FRAME and the iLRN Conference: Immersive Poster Sessions
The Immersive Learning Research Network (iLRN) is holding their annual conference this year in an immersive online environment, a campus they built in collaboration with VirBELA. The large-scale talks and gatherings throughout the course of the event are held in their large iLRN campus, since it can accommodate thousands of simultaneous users, but iLRN also decided to use FRAME (a VirBELA project) for "poster sessions": smaller group gatherings around particular research topics. These poster sessions were accessible right from a browser on desktop, mobile, or VR.
Researchers used FRAME to create small virtual places that reflected their research, often with an assortment of documents, images, 3D models, videos, and photospheres. Importantly, these virtual spaces in FRAME are also social.

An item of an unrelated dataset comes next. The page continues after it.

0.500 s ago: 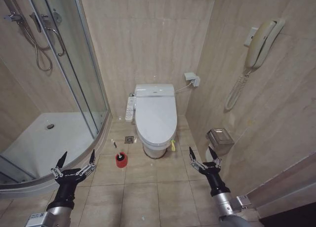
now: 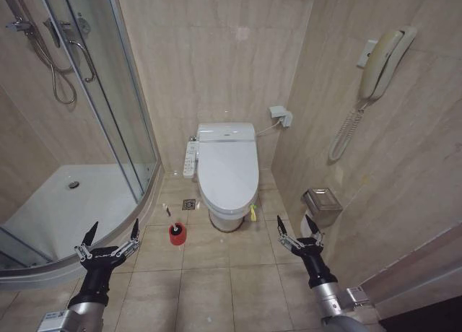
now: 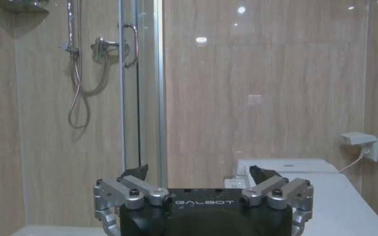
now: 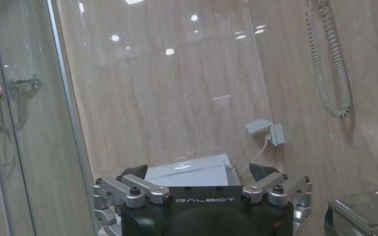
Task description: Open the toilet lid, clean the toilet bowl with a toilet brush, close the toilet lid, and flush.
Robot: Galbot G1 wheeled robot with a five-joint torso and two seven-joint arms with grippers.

They are places where people can gather and talk, so researchers could give tours about their research projects to their colleagues, or allow for free-form, multi-user exploration to let people move around the FRAME at their own pace.

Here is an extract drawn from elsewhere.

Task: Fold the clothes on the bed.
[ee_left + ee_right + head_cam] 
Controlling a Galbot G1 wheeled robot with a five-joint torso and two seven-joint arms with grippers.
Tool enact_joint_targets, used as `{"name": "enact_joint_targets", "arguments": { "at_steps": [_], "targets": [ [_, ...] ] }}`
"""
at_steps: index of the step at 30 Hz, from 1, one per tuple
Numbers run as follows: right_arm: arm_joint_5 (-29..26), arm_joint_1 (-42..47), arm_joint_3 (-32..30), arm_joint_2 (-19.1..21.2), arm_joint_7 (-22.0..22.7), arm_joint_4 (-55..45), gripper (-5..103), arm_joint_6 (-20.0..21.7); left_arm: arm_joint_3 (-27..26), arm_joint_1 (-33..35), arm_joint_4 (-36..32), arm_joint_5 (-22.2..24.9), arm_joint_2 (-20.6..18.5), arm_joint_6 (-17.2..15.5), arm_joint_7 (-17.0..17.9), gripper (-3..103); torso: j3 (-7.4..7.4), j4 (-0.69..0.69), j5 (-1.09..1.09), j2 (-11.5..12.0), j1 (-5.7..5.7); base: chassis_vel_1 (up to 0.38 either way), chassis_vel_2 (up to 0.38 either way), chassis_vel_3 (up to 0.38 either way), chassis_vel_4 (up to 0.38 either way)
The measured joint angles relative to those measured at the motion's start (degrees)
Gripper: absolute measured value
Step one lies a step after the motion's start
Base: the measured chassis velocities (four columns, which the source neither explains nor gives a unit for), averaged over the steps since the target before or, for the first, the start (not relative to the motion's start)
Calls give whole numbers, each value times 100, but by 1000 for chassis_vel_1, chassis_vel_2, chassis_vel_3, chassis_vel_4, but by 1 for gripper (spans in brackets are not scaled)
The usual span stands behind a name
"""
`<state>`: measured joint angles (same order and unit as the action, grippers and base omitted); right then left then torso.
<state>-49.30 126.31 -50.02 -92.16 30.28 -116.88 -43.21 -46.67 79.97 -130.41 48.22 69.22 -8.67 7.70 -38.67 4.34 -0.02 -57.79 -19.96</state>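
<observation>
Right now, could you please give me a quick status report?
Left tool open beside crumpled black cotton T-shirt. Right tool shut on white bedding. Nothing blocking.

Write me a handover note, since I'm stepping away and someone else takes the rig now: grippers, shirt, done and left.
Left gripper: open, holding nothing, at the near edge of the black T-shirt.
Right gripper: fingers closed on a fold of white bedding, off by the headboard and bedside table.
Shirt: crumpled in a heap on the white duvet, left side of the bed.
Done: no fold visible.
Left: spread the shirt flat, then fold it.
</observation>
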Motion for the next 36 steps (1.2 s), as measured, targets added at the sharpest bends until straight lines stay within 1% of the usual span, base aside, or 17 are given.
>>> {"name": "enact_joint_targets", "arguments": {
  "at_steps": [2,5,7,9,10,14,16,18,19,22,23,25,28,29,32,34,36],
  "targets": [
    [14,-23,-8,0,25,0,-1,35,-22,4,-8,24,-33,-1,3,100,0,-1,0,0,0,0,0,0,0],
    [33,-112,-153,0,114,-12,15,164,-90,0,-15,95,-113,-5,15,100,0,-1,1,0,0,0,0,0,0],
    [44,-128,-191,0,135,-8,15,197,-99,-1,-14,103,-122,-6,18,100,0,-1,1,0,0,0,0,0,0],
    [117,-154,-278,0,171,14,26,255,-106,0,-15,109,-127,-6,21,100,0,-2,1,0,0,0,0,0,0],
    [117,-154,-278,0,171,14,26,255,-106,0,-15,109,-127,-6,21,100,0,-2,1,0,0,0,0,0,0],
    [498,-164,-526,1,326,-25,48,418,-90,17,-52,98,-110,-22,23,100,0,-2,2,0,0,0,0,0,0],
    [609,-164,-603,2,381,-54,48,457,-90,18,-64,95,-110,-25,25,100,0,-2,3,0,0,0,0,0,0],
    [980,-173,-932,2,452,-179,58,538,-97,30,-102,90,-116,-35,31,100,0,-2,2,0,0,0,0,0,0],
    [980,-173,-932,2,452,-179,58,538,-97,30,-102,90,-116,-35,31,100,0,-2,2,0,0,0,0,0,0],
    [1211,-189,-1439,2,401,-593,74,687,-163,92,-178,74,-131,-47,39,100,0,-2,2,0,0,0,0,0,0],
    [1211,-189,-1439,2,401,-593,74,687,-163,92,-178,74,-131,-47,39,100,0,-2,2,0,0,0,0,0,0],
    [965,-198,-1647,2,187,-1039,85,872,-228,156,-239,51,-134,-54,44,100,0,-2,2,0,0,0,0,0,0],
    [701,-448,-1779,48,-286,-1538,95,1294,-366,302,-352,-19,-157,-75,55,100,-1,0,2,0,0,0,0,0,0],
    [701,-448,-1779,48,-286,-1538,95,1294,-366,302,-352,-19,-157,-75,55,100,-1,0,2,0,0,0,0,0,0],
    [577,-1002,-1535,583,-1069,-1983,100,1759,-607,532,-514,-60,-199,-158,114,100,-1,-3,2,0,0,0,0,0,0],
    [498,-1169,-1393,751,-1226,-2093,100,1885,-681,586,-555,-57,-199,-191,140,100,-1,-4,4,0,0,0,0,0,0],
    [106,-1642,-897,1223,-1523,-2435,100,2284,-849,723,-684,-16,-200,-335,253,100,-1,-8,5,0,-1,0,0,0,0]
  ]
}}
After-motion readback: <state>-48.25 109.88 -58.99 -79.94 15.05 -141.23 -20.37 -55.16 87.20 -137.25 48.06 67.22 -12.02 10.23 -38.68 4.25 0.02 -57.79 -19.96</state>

iLRN wove their bigger iLRN campus and the smaller FRAME environments together in a creative way, putting links throughout their iLRN campus that essentially functioned as portals to these Frame poster sessions. This let users quickly go from the broader campus into a poster session without too much hassle. Here's an glimpse at how that transition looks to conference attendees, courtesy of Lorna Quandt sharing this video on Twitter:
FRAME is still in beta, and this was an extraordinary opportunity for us to get feedback from some of the people who really know their way around virtual environments. The iLRN community has helped us identify bugs that need fixing, features that could be quite powerful, and user experience issues that could help other people use FRAME.
We look forward to working more with the iLRN community in the future as FRAME evolves.